Your task: Please go through the records below and return every line holding the word "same".
********************
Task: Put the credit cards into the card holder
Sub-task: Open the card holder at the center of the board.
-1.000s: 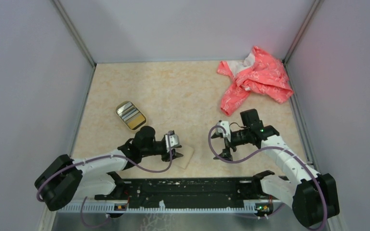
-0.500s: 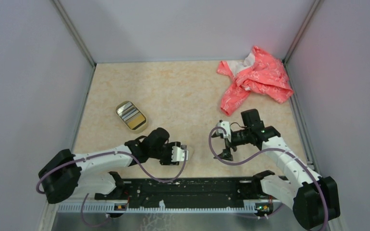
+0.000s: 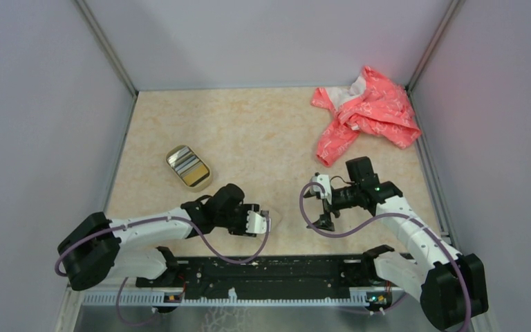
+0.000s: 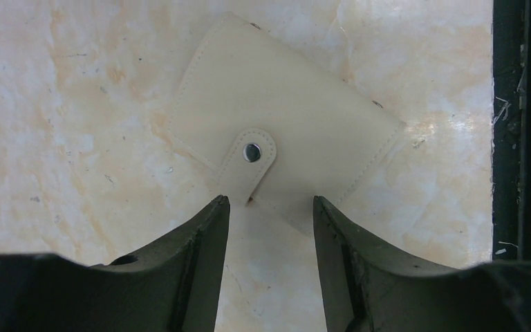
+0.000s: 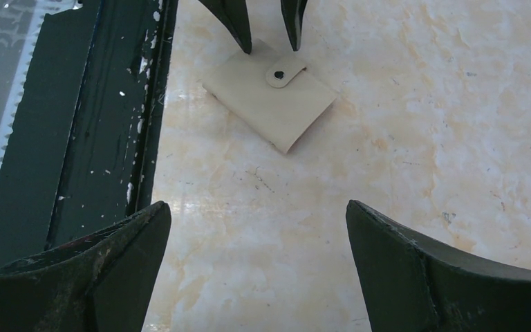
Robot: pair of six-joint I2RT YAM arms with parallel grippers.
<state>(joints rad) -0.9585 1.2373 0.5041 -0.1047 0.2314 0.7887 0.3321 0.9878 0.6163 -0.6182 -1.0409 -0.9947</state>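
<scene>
Top external view, contents by container: one oval tan dish with a raised rim (image 3: 170,158), left of centre, holding the credit cards (image 3: 189,167), thin plastic rectangles stacked in grey, dark-striped and yellow. One card holder (image 4: 283,131), a flat squarish beige folding wallet, strap fastened by a small dark snap, lying on the desk near the front rail with no card in or on it.

Surface: beige marbled desk (image 3: 249,124); crumpled coral-pink printed cloth (image 3: 366,114) at the far right corner; black scuffed rail (image 3: 269,270) along the near edge; pale lilac walls on three sides.

Left tool (image 4: 269,204): released, jaws parted, tips either side of the strap end, grasping nothing. Right tool (image 5: 259,228): released, spread wide, above bare desk, well apart from the wallet.

Change from one second earlier: the left tool has advanced over the card holder, now nearly covering it from above; dish, cloth and right arm are unmoved.
</scene>
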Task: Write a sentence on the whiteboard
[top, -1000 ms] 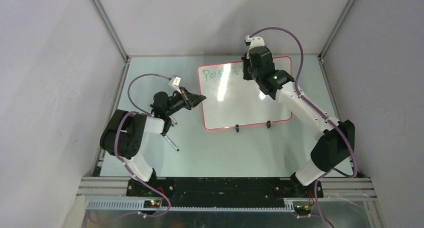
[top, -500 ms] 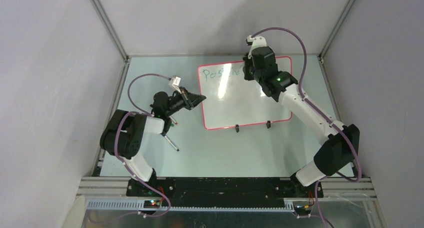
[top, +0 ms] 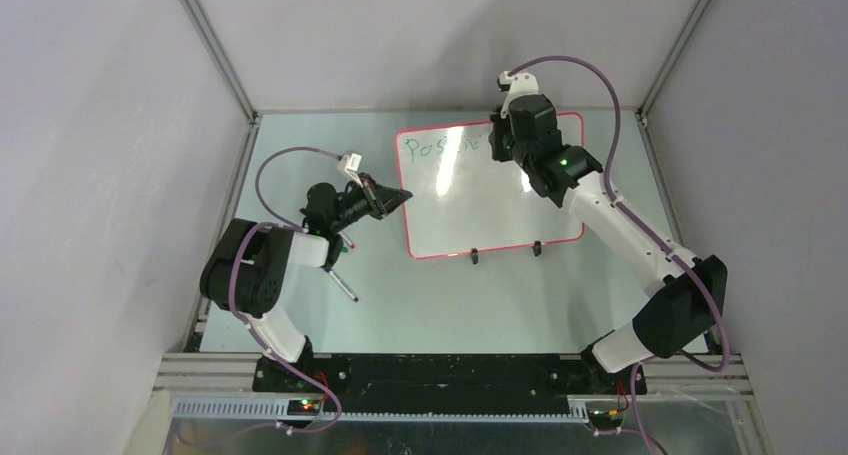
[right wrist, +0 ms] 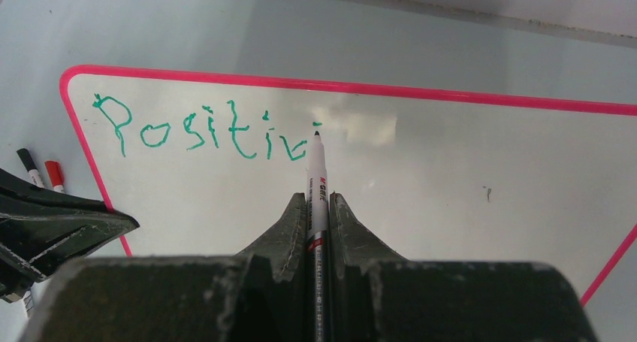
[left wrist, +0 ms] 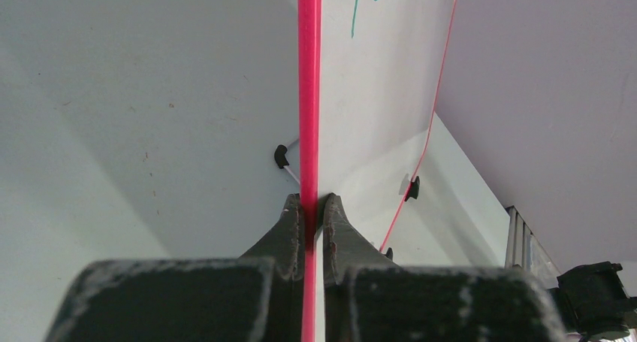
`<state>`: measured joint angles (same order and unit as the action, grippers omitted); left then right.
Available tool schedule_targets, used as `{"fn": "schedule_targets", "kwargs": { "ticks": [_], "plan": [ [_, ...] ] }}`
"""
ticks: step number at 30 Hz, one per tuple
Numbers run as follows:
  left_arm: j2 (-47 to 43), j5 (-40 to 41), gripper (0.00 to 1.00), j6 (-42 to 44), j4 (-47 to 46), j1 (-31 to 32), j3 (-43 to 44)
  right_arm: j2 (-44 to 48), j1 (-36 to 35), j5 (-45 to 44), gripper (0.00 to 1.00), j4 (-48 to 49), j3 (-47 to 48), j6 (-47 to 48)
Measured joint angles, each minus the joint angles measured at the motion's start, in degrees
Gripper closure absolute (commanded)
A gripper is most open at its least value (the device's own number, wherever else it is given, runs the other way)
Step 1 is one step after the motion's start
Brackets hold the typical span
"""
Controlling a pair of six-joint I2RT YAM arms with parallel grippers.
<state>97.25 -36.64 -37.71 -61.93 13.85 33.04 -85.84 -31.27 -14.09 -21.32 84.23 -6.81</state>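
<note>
The whiteboard (top: pixel 500 200) lies on the table, white with a red-pink rim and two black feet at its near edge. Green letters reading "Positiv" (right wrist: pixel 199 135) run along its far left part; they also show in the top view (top: pixel 440 145). My right gripper (right wrist: pixel 317 201) is shut on a white marker (right wrist: pixel 316 180), its tip just above the board right of the last letter, beside a small green dot. In the top view the right gripper (top: pixel 503 147) is over the board's far edge. My left gripper (left wrist: pixel 309 203) is shut on the whiteboard's left rim (left wrist: pixel 309 94).
A black marker (right wrist: pixel 28 166) and a red marker (right wrist: pixel 54 175) lie on the table left of the board. Another pen (top: pixel 343 285) lies near the left arm's base. Grey walls and metal rails enclose the table.
My right gripper with the marker has moved a little to the right along the line of letters. The left arm has not moved.
</note>
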Motion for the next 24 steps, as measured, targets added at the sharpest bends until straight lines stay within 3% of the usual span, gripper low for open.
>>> {"fn": "schedule_targets", "kwargs": {
  "ticks": [24],
  "plan": [
    [0.0, 0.0, 1.00, 0.0, 0.0, 0.0, 0.0, -3.2, 0.5, 0.6, 1.00, -0.2, 0.0, 0.0]
  ]
}}
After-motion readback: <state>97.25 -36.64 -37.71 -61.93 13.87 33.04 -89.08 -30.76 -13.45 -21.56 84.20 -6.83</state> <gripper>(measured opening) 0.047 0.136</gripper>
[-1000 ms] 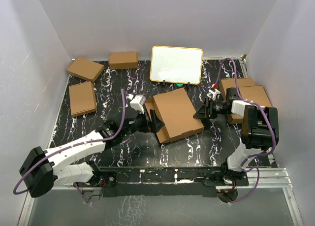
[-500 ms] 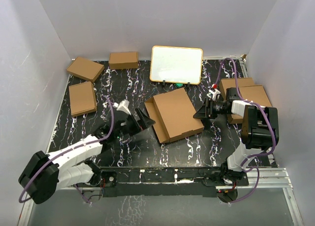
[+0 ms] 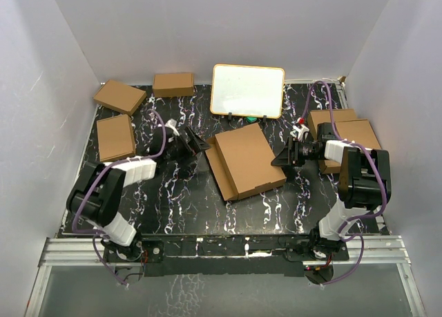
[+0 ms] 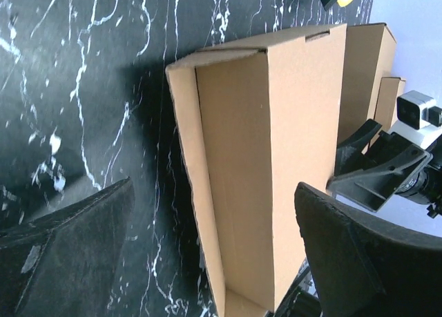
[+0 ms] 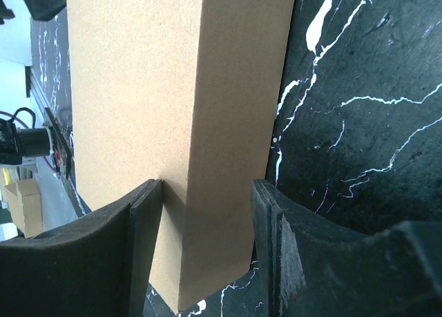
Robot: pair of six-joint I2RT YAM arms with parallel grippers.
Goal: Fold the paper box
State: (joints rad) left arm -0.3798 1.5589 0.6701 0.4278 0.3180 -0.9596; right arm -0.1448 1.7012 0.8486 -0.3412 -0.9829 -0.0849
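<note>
Pulling back from the box edge it was at a second ago, the left gripper (image 3: 197,148) now hangs wide open and empty, near-left of the white board with a tan frame (image 3: 247,90). Just on the near side of that board, the flat brown cardboard paper box (image 3: 245,158) lies on the black marbled worktop (image 3: 179,199). The right gripper (image 3: 280,157), near-right of the board, is half closed and pinches the box's edge. With only that one hold, I'd worry the unpressed lid springs up, or the box swivels if tugged.
</note>
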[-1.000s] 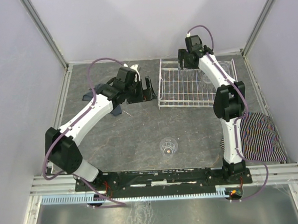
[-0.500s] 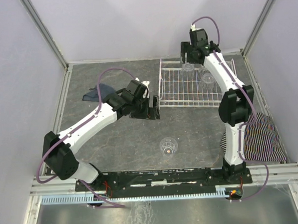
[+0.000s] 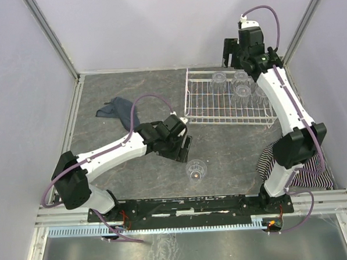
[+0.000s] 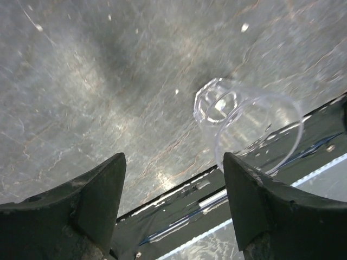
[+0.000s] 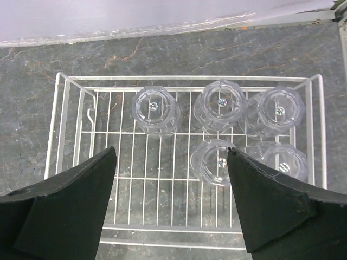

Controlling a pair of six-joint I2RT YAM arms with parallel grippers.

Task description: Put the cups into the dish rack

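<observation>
Five clear cups stand upside down in the white wire dish rack (image 3: 225, 120), in its far and right part; in the right wrist view they are three in the back row (image 5: 220, 111) and two in front (image 5: 214, 161) inside the rack (image 5: 190, 78). One more cup (image 3: 196, 169) stands alone on the table near the front edge, also in the left wrist view (image 4: 244, 130). My left gripper (image 3: 183, 147) is open and empty, just left of and behind that cup (image 4: 172, 162). My right gripper (image 3: 233, 50) is open and empty, high above the rack's far edge (image 5: 171, 151).
A striped cloth (image 3: 303, 158) lies at the right by the right arm's base. A dark blue cloth (image 3: 117, 107) lies at the left rear. The black base rail (image 3: 189, 206) runs along the front edge, close to the loose cup.
My left gripper has swung from beside the rack toward the front, close to the loose cup. My right gripper has risen and moved right, away from the rack, leaving a cup there.
</observation>
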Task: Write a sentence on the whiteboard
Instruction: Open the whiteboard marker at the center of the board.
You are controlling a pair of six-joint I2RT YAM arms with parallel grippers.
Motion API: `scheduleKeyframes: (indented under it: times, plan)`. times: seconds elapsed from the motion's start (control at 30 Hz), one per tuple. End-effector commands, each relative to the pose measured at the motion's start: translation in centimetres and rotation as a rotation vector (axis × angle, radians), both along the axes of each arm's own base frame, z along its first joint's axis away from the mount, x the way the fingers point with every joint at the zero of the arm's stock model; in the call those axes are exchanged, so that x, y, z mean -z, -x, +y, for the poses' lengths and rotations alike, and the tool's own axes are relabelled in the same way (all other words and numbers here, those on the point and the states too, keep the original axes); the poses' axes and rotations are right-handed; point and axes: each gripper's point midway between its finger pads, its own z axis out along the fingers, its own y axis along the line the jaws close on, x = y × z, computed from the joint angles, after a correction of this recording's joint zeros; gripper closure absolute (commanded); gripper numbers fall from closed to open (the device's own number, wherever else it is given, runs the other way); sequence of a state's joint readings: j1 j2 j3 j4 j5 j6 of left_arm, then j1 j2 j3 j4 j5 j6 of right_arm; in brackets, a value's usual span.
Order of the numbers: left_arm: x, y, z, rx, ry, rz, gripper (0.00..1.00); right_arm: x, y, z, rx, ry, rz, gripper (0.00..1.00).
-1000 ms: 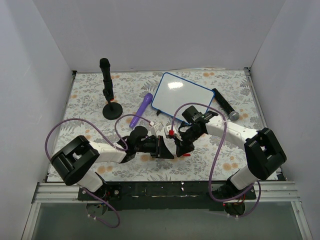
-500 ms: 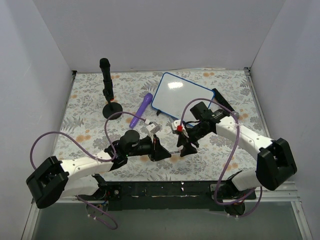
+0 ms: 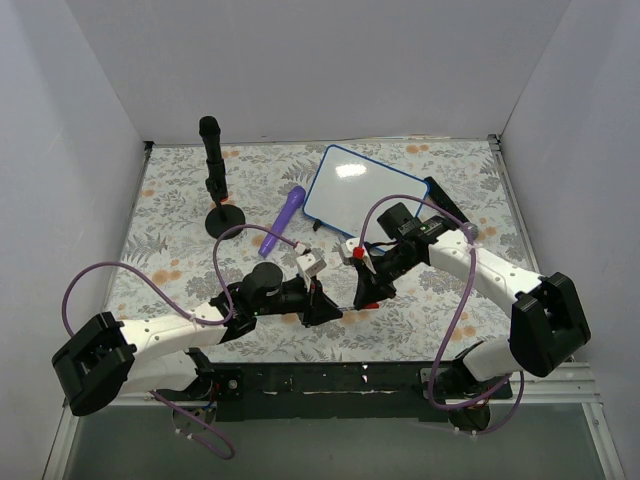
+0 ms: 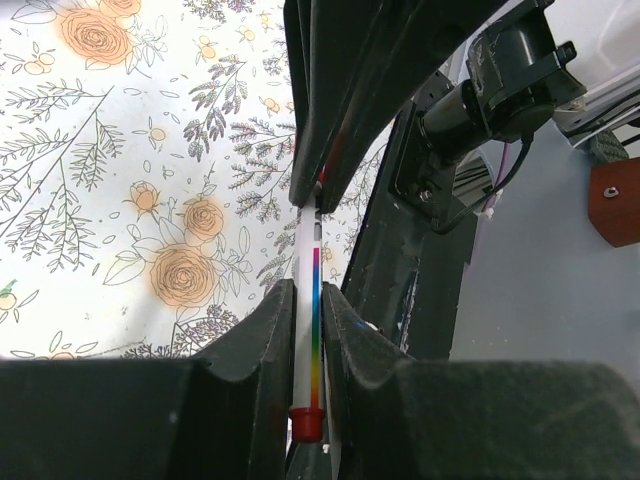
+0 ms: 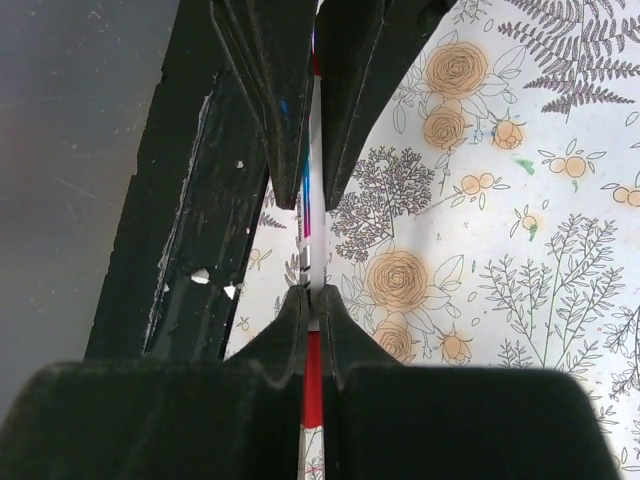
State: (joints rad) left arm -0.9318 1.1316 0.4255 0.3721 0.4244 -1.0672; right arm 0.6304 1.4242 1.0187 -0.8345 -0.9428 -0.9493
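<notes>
Floral desk (image 3: 180, 270) from above: whiteboard (image 3: 365, 195) sits blank at the back; left tool (image 3: 327, 308) and right tool (image 3: 365, 294) meet up front. Left wrist: clamped on the marker (image 4: 308, 350) barrel. Right wrist: pinching its red end, probably uncapping.

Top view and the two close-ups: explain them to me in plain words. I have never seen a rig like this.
The top view looks down on two robot arms, the left arm and the right arm, bolted at the near edge of a flowered table. The close-ups come from a camera on each wrist. The left gripper and the right gripper are both shut on one thin marker, holding it between them. Farther back lie a whiteboard with no writing visible, a purple pen-like stick, a black microphone on a stand and a black cylinder.
</notes>
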Motion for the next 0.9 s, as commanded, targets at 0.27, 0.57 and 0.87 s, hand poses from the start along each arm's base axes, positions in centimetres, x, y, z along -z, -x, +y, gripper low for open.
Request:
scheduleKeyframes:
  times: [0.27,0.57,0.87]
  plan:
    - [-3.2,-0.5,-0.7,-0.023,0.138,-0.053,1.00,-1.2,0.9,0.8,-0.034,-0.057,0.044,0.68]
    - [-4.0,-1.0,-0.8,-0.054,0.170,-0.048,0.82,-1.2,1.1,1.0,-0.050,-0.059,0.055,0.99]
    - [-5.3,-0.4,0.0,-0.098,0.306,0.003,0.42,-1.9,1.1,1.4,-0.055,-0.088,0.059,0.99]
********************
Answer to the problem:
`<state>`: measured joint angles (same order and unit as the action, grippers omitted); left then right.
Motion API: `scheduleKeyframes: (indented under it: times, plan)`. times: seconds elapsed from the motion's start (control at 30 Hz), one per tuple. End-effector commands, each relative to the pose measured at the motion's start: translation in centimetres and rotation as a rotation vector (axis × angle, radians), both along the axes of each arm's own base frame, z along its first joint's axis away from the mount, x the way the fingers point with every joint at the zero of the arm's stock model; in the call those axes are exchanged, so that x, y, z mean -z, -x, +y, for the poses' lengths and rotations alike, and the tool's own axes are relabelled in the same way (all other words and numbers here, those on the point and the states too, keep the original axes); the poses' axes and rotations are right-handed; point and axes: each gripper's point midway between its finger pads, its own z axis out along the fingers, its own y axis along the line the jaws close on, x = y × z, computed from the joint angles, after a correction of this recording's joint zeros; gripper closure absolute (commanded); gripper numbers fall from closed to open (the device's own number, wherever else it is given, runs the other way); sequence of a state's joint readings: j1 j2 j3 j4 j5 j6 of left_arm, then j1 j2 j3 j4 j5 j6 of right_arm; in brackets, a value's usual span.

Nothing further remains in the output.